Der gegnerische Haftpflichtversicherer kürzte die Schadensabrechnung des Klägers nach einem Verkehrsunfall um 654,84 €, da die Reparatur in einer 21,5 km vom Wohnort des Klägers entfernten Werkstatt um diesen Betrag günstiger durchgeführt werden könne als in der vom Kläger benannten (von ihm ca. 2,4 km entfernten) Werkstatt. Das AG Mannheim hat seiner Klage auf diesen Betrag stattgegeben. Auf Grund der Entfernung von mehr als 20 km sei die Verweisung für den Kläger nicht zumutbar. Zudem sei es fragwürdig und kontraproduktiv, “in Zeiten des Klimaschutzes und den zu unternehmenden Anstrengungen auf nationaler, europäischer und globaler Ebene zur Vermeidung bzw. Reduzierung eines CO2 Ausstoßes, zur Begrenzung von Erderwärmung und Klimawandel”, dem Geschädigten aufzuerlegen, lange Strecken zur Reparatur seines Fahrzeugs in Kauf zu nehmen. Das Gericht neige im Übrigen dazu, bereits die Überschreitung einer Entfernung von mehr als 50 % zu der von einem Geschädigten benannten Werkstatt als unzumutbar anzusehen. Das Argument des beklagten Versicherers, schon durch die Erhebung der Klage sei es zu CO2-Emissionen gekommen, ließ das Gericht allerdings nicht gelten.

AG Mannheim, Urteil vom 20.02.2020 – 3 C 4445/19

1. Die Beklagte wird verurteilt, an den Kläger 659,84 € nebst Zinsen hieraus in Höhe von fünf Prozentpunkten über dem Basiszinssatz seit 13.06.2019 zu zahlen.

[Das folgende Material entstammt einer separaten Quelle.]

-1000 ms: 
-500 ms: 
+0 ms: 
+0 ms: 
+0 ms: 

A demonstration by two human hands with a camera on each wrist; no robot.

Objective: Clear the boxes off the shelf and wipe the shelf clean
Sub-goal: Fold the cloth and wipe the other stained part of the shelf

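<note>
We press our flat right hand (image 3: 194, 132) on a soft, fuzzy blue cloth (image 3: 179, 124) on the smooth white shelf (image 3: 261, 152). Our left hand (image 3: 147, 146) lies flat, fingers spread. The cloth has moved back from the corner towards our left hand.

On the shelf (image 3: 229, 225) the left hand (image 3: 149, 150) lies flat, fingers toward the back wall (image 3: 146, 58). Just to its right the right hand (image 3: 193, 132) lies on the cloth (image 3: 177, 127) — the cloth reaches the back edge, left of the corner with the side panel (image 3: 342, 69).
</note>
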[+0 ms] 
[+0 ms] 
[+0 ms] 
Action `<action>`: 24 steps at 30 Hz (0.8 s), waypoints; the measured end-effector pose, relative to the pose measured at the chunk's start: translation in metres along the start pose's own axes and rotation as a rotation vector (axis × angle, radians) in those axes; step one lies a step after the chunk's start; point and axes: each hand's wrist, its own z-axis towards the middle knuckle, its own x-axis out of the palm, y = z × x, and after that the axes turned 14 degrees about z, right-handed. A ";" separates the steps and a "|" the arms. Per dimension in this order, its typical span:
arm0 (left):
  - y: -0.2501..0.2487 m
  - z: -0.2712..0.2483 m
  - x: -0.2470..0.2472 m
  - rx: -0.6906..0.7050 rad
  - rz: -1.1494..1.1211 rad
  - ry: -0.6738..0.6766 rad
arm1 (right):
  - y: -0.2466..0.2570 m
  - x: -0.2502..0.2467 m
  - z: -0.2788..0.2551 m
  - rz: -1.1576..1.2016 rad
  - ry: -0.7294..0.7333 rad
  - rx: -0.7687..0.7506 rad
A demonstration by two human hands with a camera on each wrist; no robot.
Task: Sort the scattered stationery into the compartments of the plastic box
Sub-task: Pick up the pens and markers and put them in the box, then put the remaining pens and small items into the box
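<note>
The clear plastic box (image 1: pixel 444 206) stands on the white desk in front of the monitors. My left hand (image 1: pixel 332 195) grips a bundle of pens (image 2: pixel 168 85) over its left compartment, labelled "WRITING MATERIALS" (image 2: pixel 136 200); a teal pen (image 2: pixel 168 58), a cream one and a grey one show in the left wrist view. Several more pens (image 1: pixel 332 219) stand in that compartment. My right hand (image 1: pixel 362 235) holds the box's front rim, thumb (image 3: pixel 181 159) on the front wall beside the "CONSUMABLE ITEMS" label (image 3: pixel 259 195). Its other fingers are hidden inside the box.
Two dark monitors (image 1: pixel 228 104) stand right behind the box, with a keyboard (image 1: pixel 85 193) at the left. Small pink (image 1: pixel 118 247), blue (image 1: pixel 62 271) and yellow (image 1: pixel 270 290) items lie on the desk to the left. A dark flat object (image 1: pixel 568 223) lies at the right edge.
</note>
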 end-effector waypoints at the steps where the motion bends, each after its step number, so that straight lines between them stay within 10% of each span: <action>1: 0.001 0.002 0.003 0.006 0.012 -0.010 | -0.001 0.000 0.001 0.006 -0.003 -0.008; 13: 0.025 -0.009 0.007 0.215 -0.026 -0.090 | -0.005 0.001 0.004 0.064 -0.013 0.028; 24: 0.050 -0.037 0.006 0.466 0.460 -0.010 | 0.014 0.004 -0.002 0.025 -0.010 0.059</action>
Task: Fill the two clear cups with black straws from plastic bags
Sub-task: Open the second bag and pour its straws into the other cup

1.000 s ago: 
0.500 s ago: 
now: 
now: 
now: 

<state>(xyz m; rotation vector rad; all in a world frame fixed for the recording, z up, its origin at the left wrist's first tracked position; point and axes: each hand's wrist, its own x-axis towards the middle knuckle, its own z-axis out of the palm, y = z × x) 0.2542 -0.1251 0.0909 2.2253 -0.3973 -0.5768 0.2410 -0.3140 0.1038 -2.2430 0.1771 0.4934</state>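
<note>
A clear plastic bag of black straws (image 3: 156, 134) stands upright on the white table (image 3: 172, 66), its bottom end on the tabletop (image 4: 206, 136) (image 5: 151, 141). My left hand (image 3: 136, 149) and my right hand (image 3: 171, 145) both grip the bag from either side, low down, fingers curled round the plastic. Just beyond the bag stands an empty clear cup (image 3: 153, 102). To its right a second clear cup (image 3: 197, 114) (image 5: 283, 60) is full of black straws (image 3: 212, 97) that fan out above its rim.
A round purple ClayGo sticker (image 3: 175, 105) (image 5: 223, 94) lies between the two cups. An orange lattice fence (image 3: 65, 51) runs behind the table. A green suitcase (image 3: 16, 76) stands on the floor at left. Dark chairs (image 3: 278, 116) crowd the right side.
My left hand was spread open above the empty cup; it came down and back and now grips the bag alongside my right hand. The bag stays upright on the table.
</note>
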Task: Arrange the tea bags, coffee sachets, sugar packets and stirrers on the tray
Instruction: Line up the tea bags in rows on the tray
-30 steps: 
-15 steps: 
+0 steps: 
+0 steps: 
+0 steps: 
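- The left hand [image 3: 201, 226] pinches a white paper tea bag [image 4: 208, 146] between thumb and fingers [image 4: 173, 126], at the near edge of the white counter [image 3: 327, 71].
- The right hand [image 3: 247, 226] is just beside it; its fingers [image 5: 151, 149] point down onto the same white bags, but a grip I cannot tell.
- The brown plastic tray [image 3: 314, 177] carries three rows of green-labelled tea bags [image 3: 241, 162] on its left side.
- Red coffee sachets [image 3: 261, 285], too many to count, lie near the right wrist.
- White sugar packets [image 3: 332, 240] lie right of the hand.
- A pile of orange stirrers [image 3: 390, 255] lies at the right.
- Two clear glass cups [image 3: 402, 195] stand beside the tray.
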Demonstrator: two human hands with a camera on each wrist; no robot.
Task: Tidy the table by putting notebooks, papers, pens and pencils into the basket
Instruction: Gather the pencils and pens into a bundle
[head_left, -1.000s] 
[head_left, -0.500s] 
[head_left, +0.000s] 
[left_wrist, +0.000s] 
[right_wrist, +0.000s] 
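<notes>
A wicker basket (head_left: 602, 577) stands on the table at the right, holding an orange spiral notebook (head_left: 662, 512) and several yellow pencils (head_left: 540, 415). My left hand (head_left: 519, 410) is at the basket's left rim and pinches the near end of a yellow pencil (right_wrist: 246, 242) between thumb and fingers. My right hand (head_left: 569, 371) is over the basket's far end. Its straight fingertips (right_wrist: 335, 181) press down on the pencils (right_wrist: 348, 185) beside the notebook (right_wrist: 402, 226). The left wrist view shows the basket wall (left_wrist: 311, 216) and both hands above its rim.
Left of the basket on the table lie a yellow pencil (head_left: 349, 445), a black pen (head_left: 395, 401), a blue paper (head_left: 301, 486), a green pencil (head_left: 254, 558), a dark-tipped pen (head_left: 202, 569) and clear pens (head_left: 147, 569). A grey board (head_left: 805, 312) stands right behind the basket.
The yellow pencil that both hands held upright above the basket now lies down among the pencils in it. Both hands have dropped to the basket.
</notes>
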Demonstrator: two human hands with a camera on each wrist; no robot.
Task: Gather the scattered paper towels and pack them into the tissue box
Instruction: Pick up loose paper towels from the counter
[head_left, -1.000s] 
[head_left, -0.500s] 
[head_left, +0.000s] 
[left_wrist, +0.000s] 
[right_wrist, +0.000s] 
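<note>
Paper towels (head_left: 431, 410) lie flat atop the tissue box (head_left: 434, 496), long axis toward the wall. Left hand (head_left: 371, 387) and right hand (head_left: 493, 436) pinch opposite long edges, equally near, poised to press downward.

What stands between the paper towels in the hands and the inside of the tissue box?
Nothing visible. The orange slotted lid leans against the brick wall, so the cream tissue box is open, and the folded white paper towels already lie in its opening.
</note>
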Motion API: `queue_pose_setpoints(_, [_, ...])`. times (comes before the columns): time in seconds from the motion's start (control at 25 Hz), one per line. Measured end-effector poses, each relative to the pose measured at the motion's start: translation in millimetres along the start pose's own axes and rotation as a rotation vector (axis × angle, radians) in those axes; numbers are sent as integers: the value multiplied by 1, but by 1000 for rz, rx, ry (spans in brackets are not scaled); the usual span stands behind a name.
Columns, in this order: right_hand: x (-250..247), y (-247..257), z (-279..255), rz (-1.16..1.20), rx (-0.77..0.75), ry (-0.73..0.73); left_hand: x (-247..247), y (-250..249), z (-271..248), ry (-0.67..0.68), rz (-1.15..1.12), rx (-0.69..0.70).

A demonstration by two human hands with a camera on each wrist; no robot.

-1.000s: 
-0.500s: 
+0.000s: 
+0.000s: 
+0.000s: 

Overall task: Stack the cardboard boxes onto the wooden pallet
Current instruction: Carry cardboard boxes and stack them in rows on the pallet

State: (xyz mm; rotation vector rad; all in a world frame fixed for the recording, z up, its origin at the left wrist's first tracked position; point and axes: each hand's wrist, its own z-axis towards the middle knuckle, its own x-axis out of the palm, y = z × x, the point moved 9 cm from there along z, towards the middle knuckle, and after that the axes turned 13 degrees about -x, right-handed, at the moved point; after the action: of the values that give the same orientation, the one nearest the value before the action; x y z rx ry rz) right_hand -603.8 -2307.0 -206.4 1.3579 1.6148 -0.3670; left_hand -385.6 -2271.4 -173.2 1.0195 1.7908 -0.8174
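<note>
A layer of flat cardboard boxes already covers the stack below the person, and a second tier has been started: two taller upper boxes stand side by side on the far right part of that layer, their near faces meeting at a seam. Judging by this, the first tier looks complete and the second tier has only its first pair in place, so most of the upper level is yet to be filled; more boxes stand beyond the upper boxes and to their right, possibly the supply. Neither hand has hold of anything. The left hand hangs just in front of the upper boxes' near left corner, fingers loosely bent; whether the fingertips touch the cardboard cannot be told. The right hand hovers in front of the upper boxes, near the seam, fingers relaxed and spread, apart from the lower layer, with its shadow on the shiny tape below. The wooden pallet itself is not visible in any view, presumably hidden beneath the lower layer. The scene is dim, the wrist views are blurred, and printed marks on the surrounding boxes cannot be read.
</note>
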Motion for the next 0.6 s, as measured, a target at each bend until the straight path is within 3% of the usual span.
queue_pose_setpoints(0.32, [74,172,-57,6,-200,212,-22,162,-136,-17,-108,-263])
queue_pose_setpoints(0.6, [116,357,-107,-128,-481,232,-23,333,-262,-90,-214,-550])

2. Die Beklagte wird verurteilt, an den Kläger 17,03 € nebst fünf Prozentpunkten Zinsen über dem jeweiligen Basiszinssatz hieraus seit 20.09.2019 zu zahlen.

3. Die Beklagte trägt die Kosten des Rechtsstreits.

4. Das Urteil ist ohne Sicherheitsleistung vorläufig vollstreckbar. Der Beklagten wird jedoch nachgelassen, die Vollstreckung durch Sicherheitsleistung oder Hinterlegung in Höhe von 110 % des auf Grund des Urteils vollstreckbaren Betrages abzuwenden, wenn nicht der Kläger vor der Vollstreckung Sicherheit in Höhe von 110 % des jeweils zu vollstreckenden Betrages leistet.

Tatbestand

Die Parteien streiten um Schadensersatzansprüche aus einem Verkehrsunfall.

Der Kläger ist Halter und Eigentümer des Pkw VW … mit dem amtlichen Kennzeichen….

Am … war er in … in einen Verkehrsunfall verwickelt. Die daraus erwachsene Ersatzpflicht der Beklagten dem Grunde nach ist zwischen den Parteien unstreitig.

Das vom Kläger nach dem Unfall eingeholte Sachverständigengutachten ergab Bruttoreparaturkosten i.H.v. 2.217,52 € (netto 1.863,46 €), einen Wiederbeschaffungswert von 1.900,00 € und einen Restwert von 73,00 €.

Auf dieser Grundlage machte der Kläger gegenüber der Beklagten mit Schreiben vom 05.06.2019 unter Fristsetzung bis zum 12.06.2019 einen Schadensersatzanspruch in Höhe von 2.489,01 € geltend. Dieser setzte sich zusammen aus einem Wiederbeschaffungsaufwand i.H.v. 1.827,00 €, Gutachterkosten i.H.v. 637,01 € und einer Auslagenpauschale i.H.v. 25,00 €.

Die Beklagte regulierte daraufhin einen Teilbetrag von 1.829,17 €. Sie zahlte dabei die Gutachterkosten in der geltend gemachten Höhe. Die Auslagenpauschale bezahlte sie nur i.H.v. 20,00 € und 1.172,16 € zahlte sie auf „Reparaturkosten“.

Die verbleibende Differenz in Höhe von 659,84 € wird nun vom Kläger mit der Klage geltend gemacht.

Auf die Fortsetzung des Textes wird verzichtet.